> What is expected:
Your task is to copy the listing exactly. Drop any pictures from the copy.

> Collected data:
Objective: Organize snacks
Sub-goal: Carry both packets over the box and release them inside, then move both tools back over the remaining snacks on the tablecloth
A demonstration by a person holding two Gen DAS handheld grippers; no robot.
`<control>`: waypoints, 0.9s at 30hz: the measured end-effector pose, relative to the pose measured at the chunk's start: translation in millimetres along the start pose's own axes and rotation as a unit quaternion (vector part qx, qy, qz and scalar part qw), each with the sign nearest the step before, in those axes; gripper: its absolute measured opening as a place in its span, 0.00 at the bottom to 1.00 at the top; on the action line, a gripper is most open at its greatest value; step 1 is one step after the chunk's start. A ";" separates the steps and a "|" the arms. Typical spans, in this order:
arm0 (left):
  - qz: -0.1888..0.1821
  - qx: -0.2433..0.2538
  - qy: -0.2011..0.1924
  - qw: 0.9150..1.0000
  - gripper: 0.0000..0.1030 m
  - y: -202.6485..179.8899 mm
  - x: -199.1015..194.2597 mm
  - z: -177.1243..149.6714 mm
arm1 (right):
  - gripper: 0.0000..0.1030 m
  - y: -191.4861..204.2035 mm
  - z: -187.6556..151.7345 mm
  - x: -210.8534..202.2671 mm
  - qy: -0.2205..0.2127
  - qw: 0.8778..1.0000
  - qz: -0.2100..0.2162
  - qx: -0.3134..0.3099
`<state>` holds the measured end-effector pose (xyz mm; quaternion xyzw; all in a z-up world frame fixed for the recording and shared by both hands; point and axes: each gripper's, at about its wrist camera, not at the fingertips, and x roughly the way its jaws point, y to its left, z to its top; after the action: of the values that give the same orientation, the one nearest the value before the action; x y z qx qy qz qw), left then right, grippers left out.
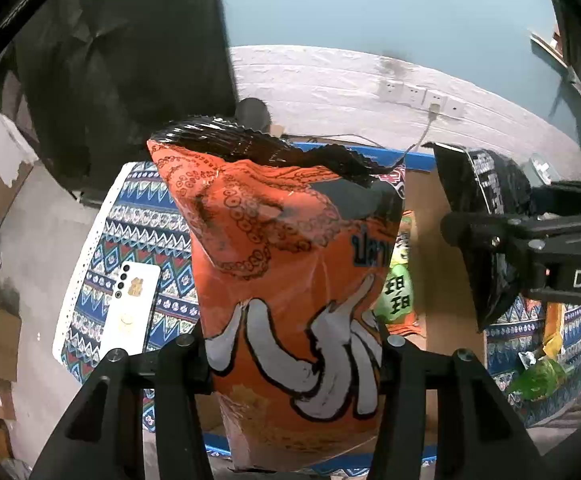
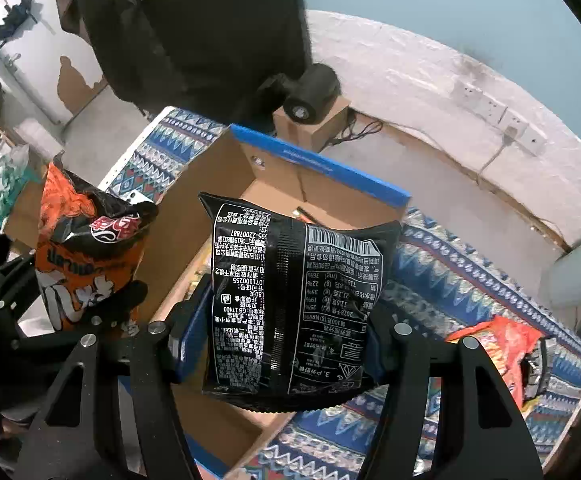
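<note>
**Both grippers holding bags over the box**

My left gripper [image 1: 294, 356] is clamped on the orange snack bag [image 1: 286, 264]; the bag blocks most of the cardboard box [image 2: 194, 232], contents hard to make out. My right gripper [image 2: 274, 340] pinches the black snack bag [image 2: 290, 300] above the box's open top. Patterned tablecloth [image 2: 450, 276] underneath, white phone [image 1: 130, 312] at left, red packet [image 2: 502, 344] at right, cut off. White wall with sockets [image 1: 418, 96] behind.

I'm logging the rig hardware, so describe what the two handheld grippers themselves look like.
Both are matte black. The left gripper has angular, triangulated finger arms joined by silver bolts. The right gripper has the same black arms and silver bolts, plus blue pads inside its fingers. Seen from the left wrist, its body carries white letters "DA", cut off by the frame edge. No cables or sleeves show.
</note>
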<state>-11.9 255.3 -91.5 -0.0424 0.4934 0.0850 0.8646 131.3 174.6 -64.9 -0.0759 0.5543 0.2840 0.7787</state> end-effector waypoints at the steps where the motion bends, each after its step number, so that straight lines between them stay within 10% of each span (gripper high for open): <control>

> Solution for this problem:
Objective: Organize snacks
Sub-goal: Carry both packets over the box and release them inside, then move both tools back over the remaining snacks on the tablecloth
A demonstration by a person holding two Gen DAS handheld grippers; no robot.
`<control>`: waypoints, 0.9s at 30hz: the measured end-effector pose, relative to the pose measured at the chunk's start: translation in millimetres along the start pose's own axes and rotation as a unit quaternion (vector part qx, qy, qz and scalar part qw), each with the sign nearest the step before, in those axes; gripper: its absolute measured opening as a place in its span, 0.00 at the bottom to 1.00 at the top; on the action line, a gripper is most open at its greatest value; step 1 is one step after the chunk's start. A ";" separates the steps and a "|" the arms. Typical spans, in this order:
arm0 (left):
  - qz: -0.1888..0.1821
  - qx: -0.2433..0.2538
  - qy: -0.2011..0.1924
  - qw: 0.9150..1.0000
  - gripper: 0.0000..0.1030 m
  - y: -202.6485..179.8899 mm
  - x: -199.1015..194.2597 mm
  - z: -177.1243..149.6714 mm
arm1 (right):
  - gripper: 0.0000..0.1030 m
  - y: -191.4861..204.2035 mm
  - z: -187.6556..151.7345 mm
  - x: -210.8534..202.2671 mm
  - qy: -0.2205..0.2127
  - qw: 0.8778..1.0000
  - qz: -0.2100..0.2162
  - qx: -0.3134..0.3099
`<state>` holds the measured end-effector pose (xyz mm; quaternion xyzw; all in a z-up world frame fixed for the recording and shared by both hands; point and axes: each gripper's, at about its wrist camera, not at the fingertips, and x roughly the way its jaws point, y to its left, z to its top; after the action: of the values that give the same orientation, the one nearest the value before the action; x y z qx qy qz qw), left then right, grippers left out.
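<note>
**Both grippers holding bags over the box**

My left gripper [image 1: 294, 356] is clamped on the orange snack bag [image 1: 286, 264]; the bag blocks most of the cardboard box [image 2: 194, 232], contents hard to make out. My right gripper [image 2: 274, 340] pinches the black snack bag [image 2: 290, 300] above the box's open top. Patterned tablecloth [image 2: 450, 276] underneath, white phone [image 1: 130, 312] at left, red packet [image 2: 502, 344] at right, cut off. White wall with sockets [image 1: 418, 96] behind.

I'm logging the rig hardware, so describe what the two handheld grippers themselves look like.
Both are matte black. The left gripper has angular, triangulated finger arms joined by silver bolts. The right gripper has the same black arms and silver bolts, plus blue pads inside its fingers. Seen from the left wrist, its body carries white letters "DA", cut off by the frame edge. No cables or sleeves show.
</note>
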<state>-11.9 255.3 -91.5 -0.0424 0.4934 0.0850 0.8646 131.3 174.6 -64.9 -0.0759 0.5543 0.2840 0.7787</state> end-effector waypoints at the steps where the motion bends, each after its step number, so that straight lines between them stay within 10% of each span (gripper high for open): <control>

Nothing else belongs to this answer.